Neopixels are convenient and versatile in that they can be controlled over one data pin and can be strung together easily but they do come with some down sides. Firstly, each neopixel takes 3 bytes of data to control which could eat up a good chunk of memory if enough of them are being used. Depending on your system and the number of neopixels used this may or may not be a concern. The second, and more important downside is the neopixels slow refresh rate (400Hz). This makes them incapable of persistence of vision projects and projects that require high FPS. Due to them having a slower refresh rate they also take a lot of processor time to update which can cause issues if any other time sensitive tasks need to be accomplished. DMA is a great solution to this. It allows different hardware subsystems to directly access memory without the main processor having to help. DMA works great with communication and data transfer between different devices, especially in the case where a lot of data needs to be transferred.
What’s the Fix?
In the case of neopixels eating up a lot of memory the best fix for that is more memory. We advise switching to a microcontroller with more memory or even adding some extra external memory to your board. Now for the “neopixels slow refresh rate taking up too much processor time” problem, a combination of a SPI MOSI port and DMA can fix that right up. The total time to send one bit of data to a neopixel is 1.25µs, with the amount of time the signal is high and low varying depending on if a one or zero is being sent. At a speed of 6400kHz the SPI MOSI port can send one byte in 1.25µs. We can then use one byte of data sent over the SPI port to represent one bit of data for the neopixel. This means if we send 0xC0, the byte is high for 0.3125µs and low for 0.9375µs which is read as a zero by the neopixel.

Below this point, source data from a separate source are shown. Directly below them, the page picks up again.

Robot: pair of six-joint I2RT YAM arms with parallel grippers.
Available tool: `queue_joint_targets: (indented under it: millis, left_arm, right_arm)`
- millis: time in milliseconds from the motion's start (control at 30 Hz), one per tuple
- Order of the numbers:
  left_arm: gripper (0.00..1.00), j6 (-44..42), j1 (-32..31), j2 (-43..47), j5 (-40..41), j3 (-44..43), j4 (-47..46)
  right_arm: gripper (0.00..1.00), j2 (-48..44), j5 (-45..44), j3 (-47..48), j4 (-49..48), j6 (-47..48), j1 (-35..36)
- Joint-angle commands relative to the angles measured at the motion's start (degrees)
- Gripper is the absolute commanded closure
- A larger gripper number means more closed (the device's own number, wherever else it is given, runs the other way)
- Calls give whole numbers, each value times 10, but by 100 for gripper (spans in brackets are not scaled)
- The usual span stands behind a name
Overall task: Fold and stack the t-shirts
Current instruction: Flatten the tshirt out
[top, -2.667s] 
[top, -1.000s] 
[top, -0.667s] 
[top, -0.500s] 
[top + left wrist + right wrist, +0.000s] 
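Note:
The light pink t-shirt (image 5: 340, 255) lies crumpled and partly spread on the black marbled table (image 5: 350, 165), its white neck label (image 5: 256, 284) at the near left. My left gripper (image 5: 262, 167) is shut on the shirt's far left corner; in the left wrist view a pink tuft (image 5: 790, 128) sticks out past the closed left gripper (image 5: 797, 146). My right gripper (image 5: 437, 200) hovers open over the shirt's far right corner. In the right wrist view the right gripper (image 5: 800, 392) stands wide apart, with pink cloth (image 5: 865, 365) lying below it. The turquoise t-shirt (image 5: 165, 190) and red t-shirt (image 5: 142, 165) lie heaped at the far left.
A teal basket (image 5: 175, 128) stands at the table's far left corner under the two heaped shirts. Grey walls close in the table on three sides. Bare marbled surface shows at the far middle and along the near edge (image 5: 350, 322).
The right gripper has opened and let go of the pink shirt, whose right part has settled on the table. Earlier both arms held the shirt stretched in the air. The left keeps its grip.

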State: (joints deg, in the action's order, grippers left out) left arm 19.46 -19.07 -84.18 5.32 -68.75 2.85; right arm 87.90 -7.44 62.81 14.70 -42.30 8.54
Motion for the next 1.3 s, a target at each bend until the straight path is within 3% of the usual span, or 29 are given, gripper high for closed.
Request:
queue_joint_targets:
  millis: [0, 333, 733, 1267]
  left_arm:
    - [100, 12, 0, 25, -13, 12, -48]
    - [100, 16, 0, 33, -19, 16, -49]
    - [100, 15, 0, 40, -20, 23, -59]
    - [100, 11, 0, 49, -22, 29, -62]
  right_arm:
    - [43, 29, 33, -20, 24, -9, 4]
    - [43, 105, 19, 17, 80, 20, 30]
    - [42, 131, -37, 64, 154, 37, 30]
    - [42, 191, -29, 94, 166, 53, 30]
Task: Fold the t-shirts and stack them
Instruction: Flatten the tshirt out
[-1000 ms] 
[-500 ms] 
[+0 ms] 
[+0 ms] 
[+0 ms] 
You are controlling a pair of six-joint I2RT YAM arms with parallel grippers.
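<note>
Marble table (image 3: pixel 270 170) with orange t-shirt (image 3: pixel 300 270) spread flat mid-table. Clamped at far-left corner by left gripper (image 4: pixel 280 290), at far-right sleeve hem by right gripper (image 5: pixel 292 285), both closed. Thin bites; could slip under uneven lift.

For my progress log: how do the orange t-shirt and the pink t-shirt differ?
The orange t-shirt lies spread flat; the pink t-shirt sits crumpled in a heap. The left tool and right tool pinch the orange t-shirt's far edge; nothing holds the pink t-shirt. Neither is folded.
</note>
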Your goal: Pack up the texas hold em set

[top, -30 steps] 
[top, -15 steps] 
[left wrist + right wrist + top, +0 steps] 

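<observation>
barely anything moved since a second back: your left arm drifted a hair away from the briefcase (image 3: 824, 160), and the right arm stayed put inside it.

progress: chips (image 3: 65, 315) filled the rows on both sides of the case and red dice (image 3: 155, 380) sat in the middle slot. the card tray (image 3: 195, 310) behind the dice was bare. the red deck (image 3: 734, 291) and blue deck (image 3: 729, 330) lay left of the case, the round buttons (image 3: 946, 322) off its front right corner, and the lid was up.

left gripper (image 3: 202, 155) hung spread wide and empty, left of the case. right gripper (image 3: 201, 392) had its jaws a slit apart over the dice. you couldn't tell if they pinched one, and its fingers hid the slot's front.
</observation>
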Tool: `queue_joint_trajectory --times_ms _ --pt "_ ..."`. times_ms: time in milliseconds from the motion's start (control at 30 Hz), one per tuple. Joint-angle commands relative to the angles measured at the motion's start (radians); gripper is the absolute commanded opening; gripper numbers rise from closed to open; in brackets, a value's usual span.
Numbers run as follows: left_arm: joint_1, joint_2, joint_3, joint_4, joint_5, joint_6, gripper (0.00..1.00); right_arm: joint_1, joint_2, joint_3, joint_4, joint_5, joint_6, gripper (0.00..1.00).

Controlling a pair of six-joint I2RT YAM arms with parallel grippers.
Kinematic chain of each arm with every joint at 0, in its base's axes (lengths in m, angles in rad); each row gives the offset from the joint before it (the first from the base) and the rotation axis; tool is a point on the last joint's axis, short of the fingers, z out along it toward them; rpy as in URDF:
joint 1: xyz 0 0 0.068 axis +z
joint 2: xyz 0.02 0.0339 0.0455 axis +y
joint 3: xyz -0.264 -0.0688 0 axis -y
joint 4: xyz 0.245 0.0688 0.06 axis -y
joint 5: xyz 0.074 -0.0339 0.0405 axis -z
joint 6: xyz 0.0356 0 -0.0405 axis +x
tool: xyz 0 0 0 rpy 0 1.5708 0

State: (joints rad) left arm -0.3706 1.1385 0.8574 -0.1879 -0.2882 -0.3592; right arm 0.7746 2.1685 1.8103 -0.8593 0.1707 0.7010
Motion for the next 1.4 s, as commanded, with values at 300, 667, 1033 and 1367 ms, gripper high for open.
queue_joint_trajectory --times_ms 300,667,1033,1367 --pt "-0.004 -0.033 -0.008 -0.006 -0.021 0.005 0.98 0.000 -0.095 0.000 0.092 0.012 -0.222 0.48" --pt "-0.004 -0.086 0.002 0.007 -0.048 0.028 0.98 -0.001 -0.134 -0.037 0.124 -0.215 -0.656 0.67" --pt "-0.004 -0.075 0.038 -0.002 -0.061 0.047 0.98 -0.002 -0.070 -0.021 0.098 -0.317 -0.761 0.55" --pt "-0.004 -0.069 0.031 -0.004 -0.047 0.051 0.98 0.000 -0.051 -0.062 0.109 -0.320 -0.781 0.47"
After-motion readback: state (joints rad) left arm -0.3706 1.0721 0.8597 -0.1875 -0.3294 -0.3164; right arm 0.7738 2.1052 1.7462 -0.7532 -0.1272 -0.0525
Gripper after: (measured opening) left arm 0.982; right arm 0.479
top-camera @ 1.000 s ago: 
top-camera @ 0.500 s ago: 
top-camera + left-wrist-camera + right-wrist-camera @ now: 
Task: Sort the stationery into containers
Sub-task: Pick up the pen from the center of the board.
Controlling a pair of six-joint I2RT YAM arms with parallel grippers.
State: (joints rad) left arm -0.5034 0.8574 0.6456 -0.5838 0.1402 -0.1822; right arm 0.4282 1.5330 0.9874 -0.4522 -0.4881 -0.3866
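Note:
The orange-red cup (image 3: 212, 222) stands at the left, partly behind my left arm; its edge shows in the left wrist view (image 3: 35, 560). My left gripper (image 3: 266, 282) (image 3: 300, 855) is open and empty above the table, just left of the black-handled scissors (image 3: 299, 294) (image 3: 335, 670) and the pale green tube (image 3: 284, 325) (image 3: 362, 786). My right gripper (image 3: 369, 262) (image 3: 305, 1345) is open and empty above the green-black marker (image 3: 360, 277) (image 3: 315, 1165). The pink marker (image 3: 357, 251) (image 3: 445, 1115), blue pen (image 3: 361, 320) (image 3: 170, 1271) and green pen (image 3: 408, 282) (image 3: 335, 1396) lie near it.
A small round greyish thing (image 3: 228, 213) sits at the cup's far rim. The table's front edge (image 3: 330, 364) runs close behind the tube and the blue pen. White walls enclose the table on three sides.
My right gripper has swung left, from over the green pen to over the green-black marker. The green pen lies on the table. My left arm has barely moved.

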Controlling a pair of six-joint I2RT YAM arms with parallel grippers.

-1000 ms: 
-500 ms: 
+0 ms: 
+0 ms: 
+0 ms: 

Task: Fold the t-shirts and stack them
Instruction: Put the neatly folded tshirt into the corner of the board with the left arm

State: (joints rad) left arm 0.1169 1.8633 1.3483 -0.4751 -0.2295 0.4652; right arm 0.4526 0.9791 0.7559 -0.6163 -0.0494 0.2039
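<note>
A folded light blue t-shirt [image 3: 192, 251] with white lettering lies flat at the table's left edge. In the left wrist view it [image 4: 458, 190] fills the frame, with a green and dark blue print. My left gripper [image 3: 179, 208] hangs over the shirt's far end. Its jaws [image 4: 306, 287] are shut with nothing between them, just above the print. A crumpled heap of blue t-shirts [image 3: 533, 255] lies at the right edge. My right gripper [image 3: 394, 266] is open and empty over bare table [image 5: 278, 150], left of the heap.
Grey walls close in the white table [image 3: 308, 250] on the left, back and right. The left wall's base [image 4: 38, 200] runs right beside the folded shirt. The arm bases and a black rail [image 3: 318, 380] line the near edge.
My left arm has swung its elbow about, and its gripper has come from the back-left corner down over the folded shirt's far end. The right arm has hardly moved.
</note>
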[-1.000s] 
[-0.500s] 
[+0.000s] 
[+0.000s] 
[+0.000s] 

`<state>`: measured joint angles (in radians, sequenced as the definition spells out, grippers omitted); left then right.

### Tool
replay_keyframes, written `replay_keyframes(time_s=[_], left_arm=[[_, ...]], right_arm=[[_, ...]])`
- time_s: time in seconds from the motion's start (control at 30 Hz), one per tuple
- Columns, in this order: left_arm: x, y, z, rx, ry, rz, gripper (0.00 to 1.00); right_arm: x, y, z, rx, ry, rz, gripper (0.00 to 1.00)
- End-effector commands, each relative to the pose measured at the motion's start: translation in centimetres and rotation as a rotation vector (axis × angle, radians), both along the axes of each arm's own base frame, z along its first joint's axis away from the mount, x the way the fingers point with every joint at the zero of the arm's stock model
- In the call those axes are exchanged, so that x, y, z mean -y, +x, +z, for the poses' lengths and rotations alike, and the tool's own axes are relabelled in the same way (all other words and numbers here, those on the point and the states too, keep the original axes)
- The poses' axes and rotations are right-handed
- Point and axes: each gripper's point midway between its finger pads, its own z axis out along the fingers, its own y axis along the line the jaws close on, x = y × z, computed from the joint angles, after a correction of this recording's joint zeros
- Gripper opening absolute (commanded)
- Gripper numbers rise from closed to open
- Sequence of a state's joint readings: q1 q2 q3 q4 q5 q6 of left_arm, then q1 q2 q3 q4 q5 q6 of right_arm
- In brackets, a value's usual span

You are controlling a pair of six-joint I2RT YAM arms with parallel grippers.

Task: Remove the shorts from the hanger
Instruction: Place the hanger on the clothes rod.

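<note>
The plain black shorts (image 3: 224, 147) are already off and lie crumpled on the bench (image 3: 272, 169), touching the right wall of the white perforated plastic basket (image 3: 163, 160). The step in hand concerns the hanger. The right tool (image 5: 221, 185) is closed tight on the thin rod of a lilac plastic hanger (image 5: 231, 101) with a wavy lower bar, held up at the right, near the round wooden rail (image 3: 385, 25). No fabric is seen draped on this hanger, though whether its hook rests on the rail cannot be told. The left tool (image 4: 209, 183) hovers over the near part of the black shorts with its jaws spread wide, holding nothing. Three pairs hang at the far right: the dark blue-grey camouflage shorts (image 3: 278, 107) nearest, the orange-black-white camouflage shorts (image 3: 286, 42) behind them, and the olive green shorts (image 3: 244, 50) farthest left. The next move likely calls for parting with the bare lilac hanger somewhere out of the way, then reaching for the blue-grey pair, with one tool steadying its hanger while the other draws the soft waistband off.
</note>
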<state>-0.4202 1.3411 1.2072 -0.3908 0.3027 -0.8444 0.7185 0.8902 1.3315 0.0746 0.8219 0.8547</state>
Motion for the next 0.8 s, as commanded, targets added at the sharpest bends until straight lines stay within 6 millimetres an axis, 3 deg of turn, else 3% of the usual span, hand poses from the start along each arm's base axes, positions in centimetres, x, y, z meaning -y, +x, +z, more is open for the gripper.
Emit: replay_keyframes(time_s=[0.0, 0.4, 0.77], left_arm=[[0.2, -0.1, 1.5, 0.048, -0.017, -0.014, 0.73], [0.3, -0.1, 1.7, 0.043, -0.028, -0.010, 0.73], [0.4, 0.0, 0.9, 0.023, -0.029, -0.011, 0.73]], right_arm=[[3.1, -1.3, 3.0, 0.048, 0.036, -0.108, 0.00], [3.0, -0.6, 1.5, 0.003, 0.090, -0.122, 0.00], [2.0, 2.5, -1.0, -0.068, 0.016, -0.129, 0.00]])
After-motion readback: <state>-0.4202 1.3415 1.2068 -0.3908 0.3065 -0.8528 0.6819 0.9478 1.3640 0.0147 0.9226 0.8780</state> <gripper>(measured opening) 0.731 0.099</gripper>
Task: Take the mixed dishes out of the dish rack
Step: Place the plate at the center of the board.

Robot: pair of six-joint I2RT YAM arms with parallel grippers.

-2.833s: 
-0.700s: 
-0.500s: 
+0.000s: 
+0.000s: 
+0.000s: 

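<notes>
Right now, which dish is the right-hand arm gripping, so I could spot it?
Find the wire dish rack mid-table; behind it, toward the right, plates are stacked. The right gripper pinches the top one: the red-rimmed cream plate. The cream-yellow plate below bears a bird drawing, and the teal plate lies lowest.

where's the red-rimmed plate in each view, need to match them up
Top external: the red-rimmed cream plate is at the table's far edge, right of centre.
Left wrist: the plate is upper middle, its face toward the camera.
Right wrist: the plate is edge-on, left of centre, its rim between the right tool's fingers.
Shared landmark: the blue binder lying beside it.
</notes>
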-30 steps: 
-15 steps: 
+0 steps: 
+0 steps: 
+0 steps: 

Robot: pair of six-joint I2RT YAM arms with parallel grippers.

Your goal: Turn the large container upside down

If 0xF8 is sent, the byte is high for 0.78125µs and low for 0.46875µs which is read as a 1 by the neopixel. Now that we have a way to easily represent ones and zeros in memory we can introduce DMA to the mix. All the main processor has to do is update the data stored in memory (keeping in mind each byte in memory is one bit to the neopixel) to get the color desired while the SPI port combined with DMA sends the data out. This will drastically reduce the time taken by the processor to control the neopixels and free the main processor up to take care of more important and time sensitive tasks. This method does take up quite a bit more memory, though, so is best for when the processor needs to accomplish many different tasks and memory space is readily available.